**Problem**
Transcribe the data below verbatim from the line with "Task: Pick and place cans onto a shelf" to the line with "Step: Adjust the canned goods". Include both of those lines.

(Source records)
• • • • • • •

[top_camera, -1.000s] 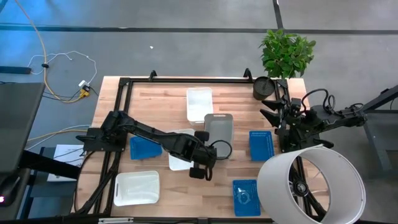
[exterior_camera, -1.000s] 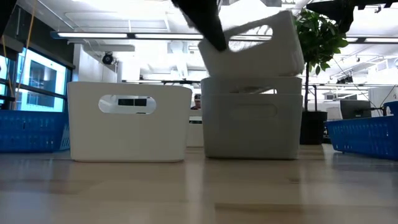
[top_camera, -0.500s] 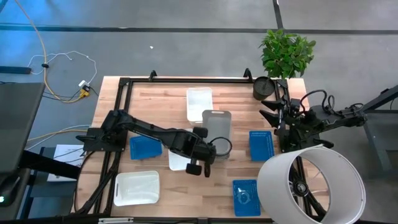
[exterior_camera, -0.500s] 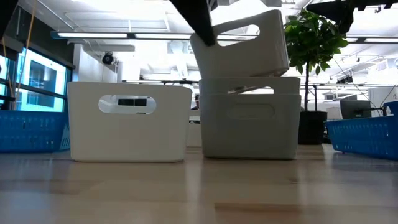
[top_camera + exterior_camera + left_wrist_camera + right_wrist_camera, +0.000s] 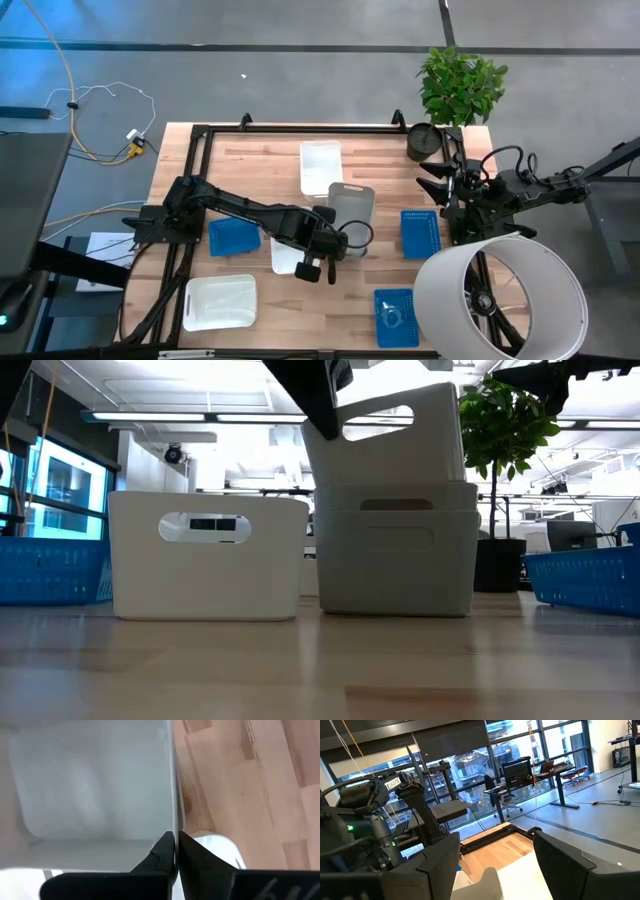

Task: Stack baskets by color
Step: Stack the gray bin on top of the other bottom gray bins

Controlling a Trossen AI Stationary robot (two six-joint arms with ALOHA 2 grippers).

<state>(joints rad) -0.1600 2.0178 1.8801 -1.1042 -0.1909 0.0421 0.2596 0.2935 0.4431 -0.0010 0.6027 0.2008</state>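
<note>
My left gripper (image 5: 322, 256) is shut on a grey basket (image 5: 385, 435), which sits tilted in a second grey basket (image 5: 395, 550) standing on the table's middle. The left wrist view looks into the held grey basket (image 5: 90, 785). One white basket (image 5: 205, 555) stands left of the grey pair, another (image 5: 320, 165) lies farther back, and a third (image 5: 220, 300) sits near the front left. Three blue baskets (image 5: 233, 237) (image 5: 420, 232) (image 5: 397, 317) rest flat on the wood. My right gripper (image 5: 500, 870) waits open at the right edge, touching nothing. My left gripper pinches the upper grey basket's wall rim (image 5: 174, 827) near a corner, one finger inside and one outside. The fingers (image 5: 320, 400) come slanting down from the near left. The basket is tilted, its right side higher, and its lower part sits inside the second grey basket.
A large white cylinder (image 5: 500, 295) stands at the near right corner, beside the right arm's base. A dark pot with a green plant (image 5: 455, 90) is at the far right corner. Bare wood (image 5: 300, 320) lies along the near edge between the white and blue baskets.
The held grey basket has sunk from resting askew on the lower grey basket's rim to sitting deeper inside it, and has turned closer to level. My left gripper stayed shut and rolled a little. The lower basket has slid slightly toward the table's left.
</note>
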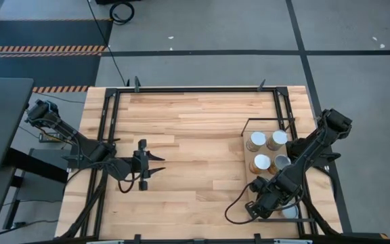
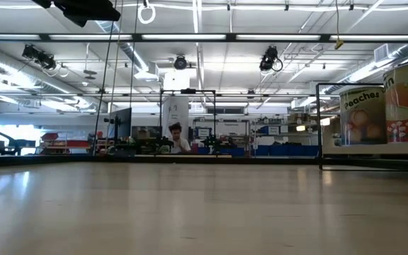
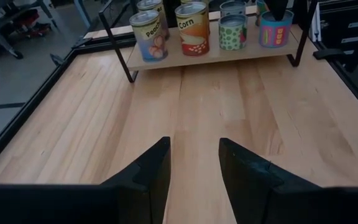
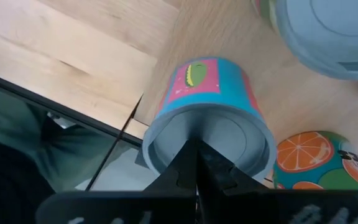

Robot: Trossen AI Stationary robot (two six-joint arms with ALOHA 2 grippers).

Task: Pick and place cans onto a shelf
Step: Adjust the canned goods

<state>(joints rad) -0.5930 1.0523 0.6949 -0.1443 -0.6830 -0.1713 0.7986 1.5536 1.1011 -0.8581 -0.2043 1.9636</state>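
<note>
I see the plank-striped wooden tabletop (image 1: 195,129) carrying the pale wooden shelf with black wire frame (image 1: 248,146). Silvery-topped metal cans (image 1: 256,141) stand on it, several hidden beneath my right arm. Right gripper (image 4: 196,163): fingers together, tips over a blue-and-pink labelled can (image 4: 213,109). Left gripper (image 1: 156,165): fingers apart, empty, the shelf well ahead.

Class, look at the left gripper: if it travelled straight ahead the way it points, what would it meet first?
Bare tabletop first; the left gripper, fingers apart, would then probably reach the shelf, near the corn can. Depth is uncertain.
</note>
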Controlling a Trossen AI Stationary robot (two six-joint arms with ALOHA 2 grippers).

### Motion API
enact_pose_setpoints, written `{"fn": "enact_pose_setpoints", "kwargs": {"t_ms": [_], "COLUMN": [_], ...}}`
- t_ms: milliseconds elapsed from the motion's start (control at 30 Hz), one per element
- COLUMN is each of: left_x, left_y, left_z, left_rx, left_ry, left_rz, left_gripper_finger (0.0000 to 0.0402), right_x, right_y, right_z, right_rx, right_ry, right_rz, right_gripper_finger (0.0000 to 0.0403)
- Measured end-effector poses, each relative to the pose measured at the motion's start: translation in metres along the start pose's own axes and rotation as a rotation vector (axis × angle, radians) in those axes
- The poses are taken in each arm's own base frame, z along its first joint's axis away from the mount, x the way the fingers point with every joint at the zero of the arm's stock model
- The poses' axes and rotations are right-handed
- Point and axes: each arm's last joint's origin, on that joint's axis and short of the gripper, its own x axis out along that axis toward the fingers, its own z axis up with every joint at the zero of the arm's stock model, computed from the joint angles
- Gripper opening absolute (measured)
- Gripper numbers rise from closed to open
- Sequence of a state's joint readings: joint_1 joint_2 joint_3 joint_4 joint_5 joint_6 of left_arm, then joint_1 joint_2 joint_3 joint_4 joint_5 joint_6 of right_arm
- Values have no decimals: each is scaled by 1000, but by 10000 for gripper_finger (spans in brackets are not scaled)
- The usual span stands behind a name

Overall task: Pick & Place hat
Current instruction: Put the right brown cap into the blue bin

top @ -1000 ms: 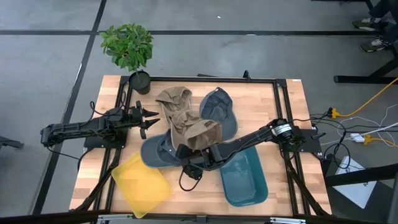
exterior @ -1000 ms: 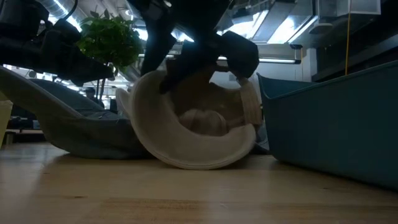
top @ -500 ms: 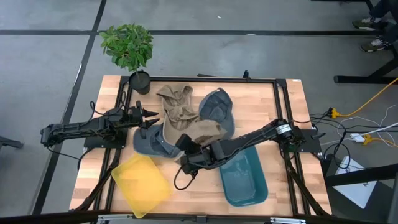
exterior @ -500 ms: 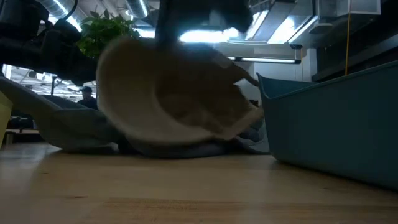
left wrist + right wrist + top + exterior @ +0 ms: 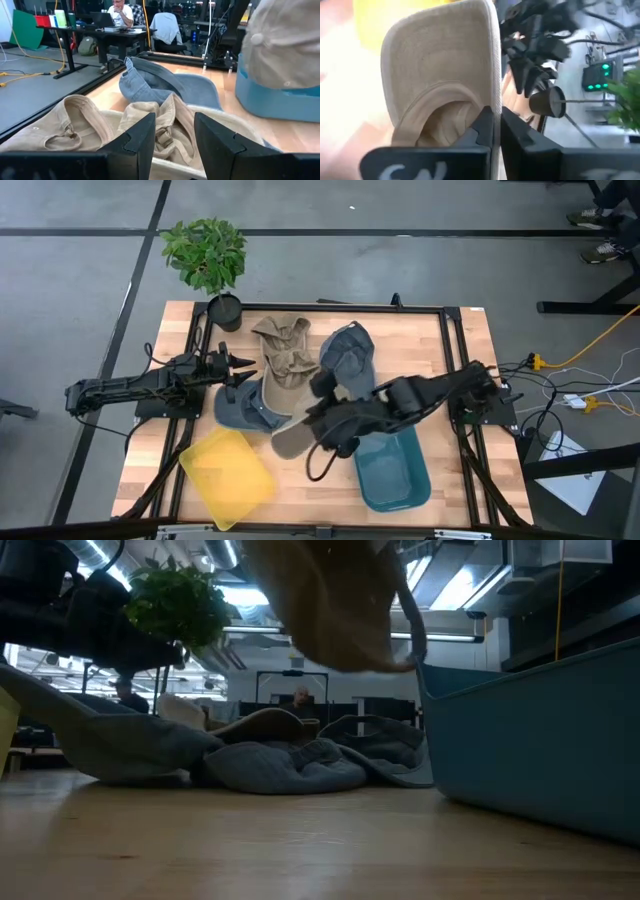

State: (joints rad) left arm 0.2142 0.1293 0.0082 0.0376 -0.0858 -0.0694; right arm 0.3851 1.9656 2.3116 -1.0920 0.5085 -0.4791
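Almost no writing can be read. The only lettering is pale marks on the right gripper (image 5: 493, 131) housing, seen from its wrist camera and cut off at the edge, resembling "CN"; no word can be made out.

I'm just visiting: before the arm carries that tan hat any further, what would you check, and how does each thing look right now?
1. Right gripper shut on the tan cap: ok, its fingers pinch the cap's edge.
2. Cap lifted off the pile: ok, the low view shows it hanging above the other hats.
3. Teal bin ready to receive it: ok, nothing in it.
4. Yellow bin also free: ok.
5. Left gripper out of the way: ok, parked open at the pile's far side.
6. Which bin is meant: cannot tell.
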Motion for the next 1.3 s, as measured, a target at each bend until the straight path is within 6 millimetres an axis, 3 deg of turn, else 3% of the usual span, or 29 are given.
{"fn": "enact_pose_setpoints", "kwargs": {"t_ms": [333,400,500,533,600,700,767,833,1067,1300], "left_x": [0,0,0,0,0,0,0,0,-3,-5], "left_y": [0,0,0,0,0,0,0,0,-8,-17], "left_z": [1,1,1,1,1,1,2,3,22,26], "left_rx": [-119,-131,-131,-131,-131,-131,-131,-147,-123,-48], "left_ry": [-11,-11,-12,-11,-12,-13,-15,-32,-200,-246], "left_rz": [-2,-2,-3,-2,-3,-3,-3,-8,-231,-393], "left_gripper_finger": [132,132,132,132,132,132,132,132,132,132], "right_x": [-4,1,5,6,7,4,5,7,14,4], "right_y": [-24,-27,-27,-30,-37,-50,-56,-57,-44,-48], "right_z": [-13,-16,-19,-17,-15,-23,-26,-27,-18,-12], "right_rx": [155,170,175,220,294,296,263,230,125,94], "right_ry": [256,208,-26,-89,-80,137,225,212,-48,-188], "right_rz": [-568,-427,153,225,103,-400,-566,-503,-17,72], "right_gripper_finger": [16,16,16,16,16,16,16,16,16,16]}}
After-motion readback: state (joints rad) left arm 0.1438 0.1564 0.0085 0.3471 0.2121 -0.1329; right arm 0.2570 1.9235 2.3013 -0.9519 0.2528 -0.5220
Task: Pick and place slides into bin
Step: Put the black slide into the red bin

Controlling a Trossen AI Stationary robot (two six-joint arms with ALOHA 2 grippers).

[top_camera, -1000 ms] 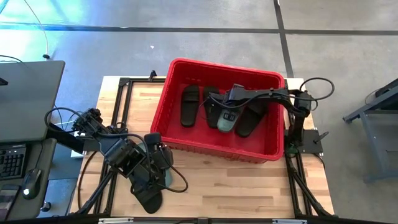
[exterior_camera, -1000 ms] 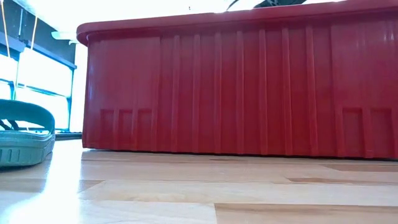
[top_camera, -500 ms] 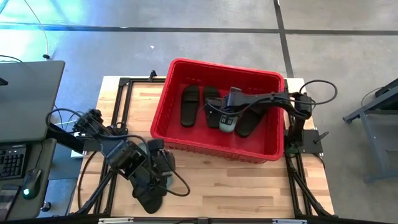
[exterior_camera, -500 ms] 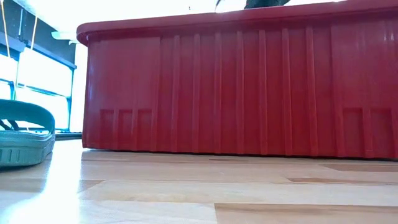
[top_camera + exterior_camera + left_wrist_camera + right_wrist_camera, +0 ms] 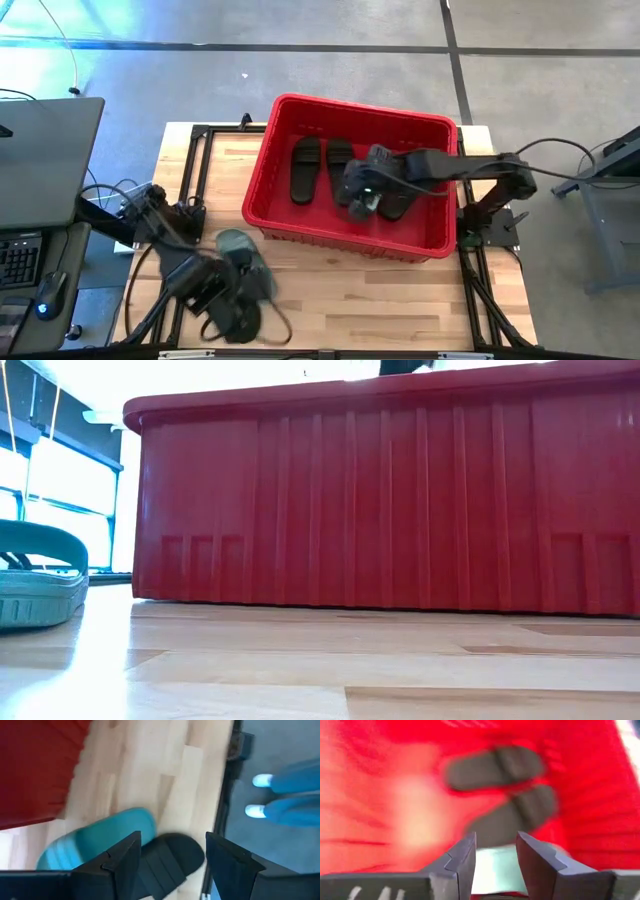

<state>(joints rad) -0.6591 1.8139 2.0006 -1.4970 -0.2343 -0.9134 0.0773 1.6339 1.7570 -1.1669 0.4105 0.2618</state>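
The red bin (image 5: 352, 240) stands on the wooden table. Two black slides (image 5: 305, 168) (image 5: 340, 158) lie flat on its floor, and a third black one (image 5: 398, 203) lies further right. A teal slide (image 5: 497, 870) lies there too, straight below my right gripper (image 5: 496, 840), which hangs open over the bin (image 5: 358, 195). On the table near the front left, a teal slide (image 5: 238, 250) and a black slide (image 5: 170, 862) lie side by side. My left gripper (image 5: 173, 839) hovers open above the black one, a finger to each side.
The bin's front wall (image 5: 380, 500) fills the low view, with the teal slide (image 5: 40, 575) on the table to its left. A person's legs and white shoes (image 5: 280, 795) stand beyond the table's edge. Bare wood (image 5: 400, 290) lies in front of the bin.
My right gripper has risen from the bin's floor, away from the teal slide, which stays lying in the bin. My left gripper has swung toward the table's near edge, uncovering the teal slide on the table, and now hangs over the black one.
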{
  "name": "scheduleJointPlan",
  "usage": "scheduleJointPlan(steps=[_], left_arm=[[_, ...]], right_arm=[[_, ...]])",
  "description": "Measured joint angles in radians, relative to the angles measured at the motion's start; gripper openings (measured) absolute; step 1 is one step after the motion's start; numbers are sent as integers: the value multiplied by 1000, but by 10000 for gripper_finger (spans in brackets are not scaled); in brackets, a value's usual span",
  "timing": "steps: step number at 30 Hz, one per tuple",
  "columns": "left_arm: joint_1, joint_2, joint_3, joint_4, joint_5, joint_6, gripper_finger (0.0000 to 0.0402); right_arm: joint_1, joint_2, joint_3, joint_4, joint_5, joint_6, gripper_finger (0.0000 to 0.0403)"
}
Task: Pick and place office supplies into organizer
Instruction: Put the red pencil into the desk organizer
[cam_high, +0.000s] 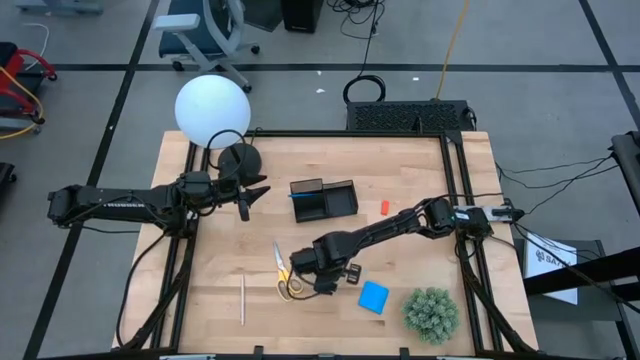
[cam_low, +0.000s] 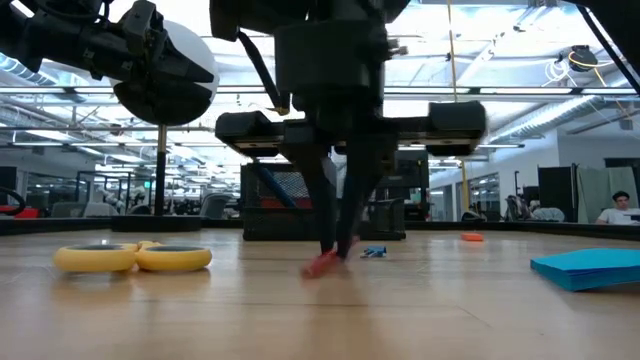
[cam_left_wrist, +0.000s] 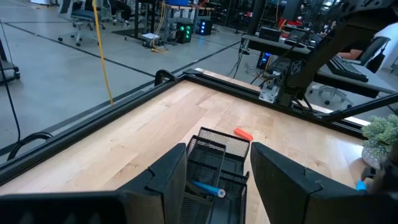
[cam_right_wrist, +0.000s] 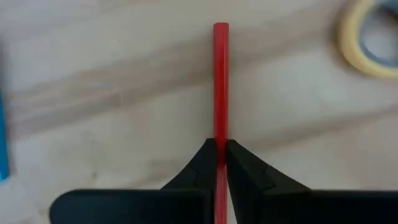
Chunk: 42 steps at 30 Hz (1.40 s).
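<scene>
your right gripper (cam_right_wrist: 220, 152) is clenched on the red pen (cam_right_wrist: 220, 81) near the scissors (cam_high: 285, 275); that thin grip could let it swivel and miss the organizer (cam_high: 323, 199). left gripper (cam_left_wrist: 217, 180) hangs released.

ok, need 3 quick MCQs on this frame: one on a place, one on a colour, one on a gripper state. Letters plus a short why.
1. Where does the blue square notepad lie?
A. inside the black mesh organizer tray
B. on the wooden table between the yellow-handled scissors and the green spiky plant ball
C. under the white globe lamp

2. What colour is the thin pen in the right gripper?
A. red
B. black
C. green

3. How is the left gripper?
A. shut on a pencil
B. shut on the scissors
C. open, empty

Answers:
1 B: high view shows it on bare wood, scissors on one side, plant ball on the other.
2 A: right wrist view shows the red pen pinched between the fingers.
3 C: left wrist view shows its fingers spread, organizer tray beyond.
</scene>
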Motion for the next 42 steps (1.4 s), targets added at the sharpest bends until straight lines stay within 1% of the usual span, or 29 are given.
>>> scheduleJointPlan(steps=[6,15,19,29,42], left_arm=[[0,0,0,1,0,0,175],[0,0,0,1,0,1,175],[0,0,0,1,0,2,175],[0,0,0,12,-1,2,175],[0,0,0,23,0,2,175]], right_arm=[[-17,-10,1,-10,28,25,18],[-24,-10,2,-7,35,25,18],[-23,-11,2,-8,75,26,18],[-26,-15,3,-6,76,79,18],[-36,-142,5,61,76,182,18]])
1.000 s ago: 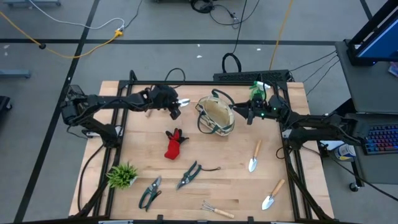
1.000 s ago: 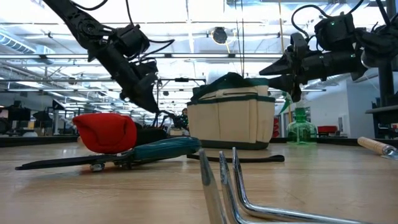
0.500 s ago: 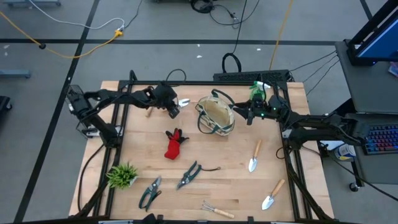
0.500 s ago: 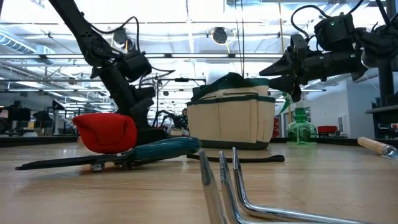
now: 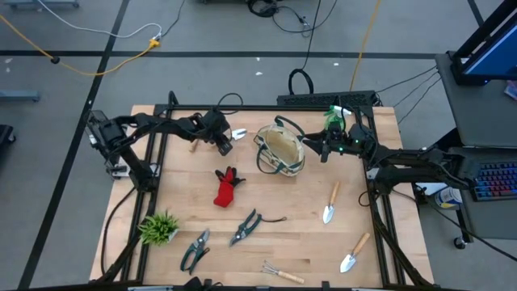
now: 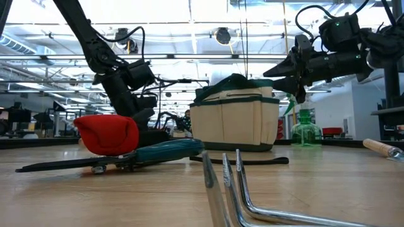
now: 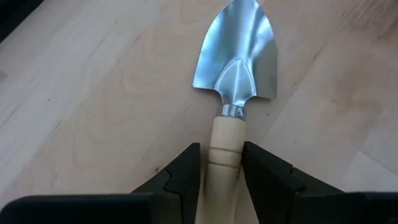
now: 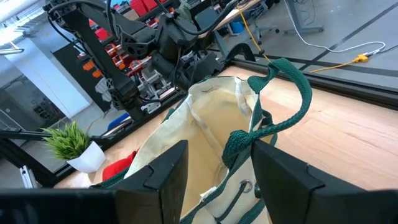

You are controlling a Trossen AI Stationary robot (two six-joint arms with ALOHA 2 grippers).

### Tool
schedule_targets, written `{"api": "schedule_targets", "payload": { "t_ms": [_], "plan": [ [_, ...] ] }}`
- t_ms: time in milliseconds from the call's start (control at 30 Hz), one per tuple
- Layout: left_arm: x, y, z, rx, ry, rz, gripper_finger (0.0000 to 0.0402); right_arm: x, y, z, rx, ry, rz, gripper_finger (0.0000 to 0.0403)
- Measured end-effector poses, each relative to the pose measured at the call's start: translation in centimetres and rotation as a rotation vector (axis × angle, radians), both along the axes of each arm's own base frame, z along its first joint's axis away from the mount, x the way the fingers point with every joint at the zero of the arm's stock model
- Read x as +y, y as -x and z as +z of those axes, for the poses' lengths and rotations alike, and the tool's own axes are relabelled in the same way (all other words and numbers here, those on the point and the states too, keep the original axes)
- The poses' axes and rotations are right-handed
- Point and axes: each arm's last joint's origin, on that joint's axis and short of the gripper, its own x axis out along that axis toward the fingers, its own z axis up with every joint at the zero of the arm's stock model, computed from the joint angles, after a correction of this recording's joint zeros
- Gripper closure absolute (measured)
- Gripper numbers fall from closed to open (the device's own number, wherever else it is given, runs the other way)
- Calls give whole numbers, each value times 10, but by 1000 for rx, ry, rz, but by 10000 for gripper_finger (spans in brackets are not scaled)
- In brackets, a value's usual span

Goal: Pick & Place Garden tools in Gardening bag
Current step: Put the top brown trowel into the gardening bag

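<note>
Left gripper is down at the far side of the table, its two fingers clamped on the wooden handle of a small trowel whose shiny blade lies flat on the wood just ahead of it. Off to its side, nearer the other arm, sits the gardening bag, mouth open. Right gripper hangs at the bag's rim with a dark green handle loop pinched between its fingers. On the near side of both grippers lie the red glove, pruning shears, two more trowels and a hand rake. Green spray bottle stands just behind the right gripper.
</note>
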Motion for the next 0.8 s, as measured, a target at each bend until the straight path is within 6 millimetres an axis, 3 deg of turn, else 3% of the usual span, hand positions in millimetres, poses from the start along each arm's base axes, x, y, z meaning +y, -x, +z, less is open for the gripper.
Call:
{"api": "schedule_targets", "payload": {
  "t_ms": [133, 300, 600, 800],
  "plan": [
    [0, 0, 0, 0, 0, -1, 286, 0, 0, 0, 0, 0, 0, 232],
    [0, 0, -1, -1, -1, 1, 331, 0, 0, 0, 0, 0, 0, 232],
    [-1, -1, 4, -20, -20, -3, 332, 0, 0, 0, 0, 0, 0, 232],
    [-10, -3, 24, -50, -89, -8, 332, 0, 0, 0, -2, -10, -1, 232]
  ]
}}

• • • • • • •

**The completed task**
Task: Pick and place cans onto a shelf
Step: Adjust the canned goods

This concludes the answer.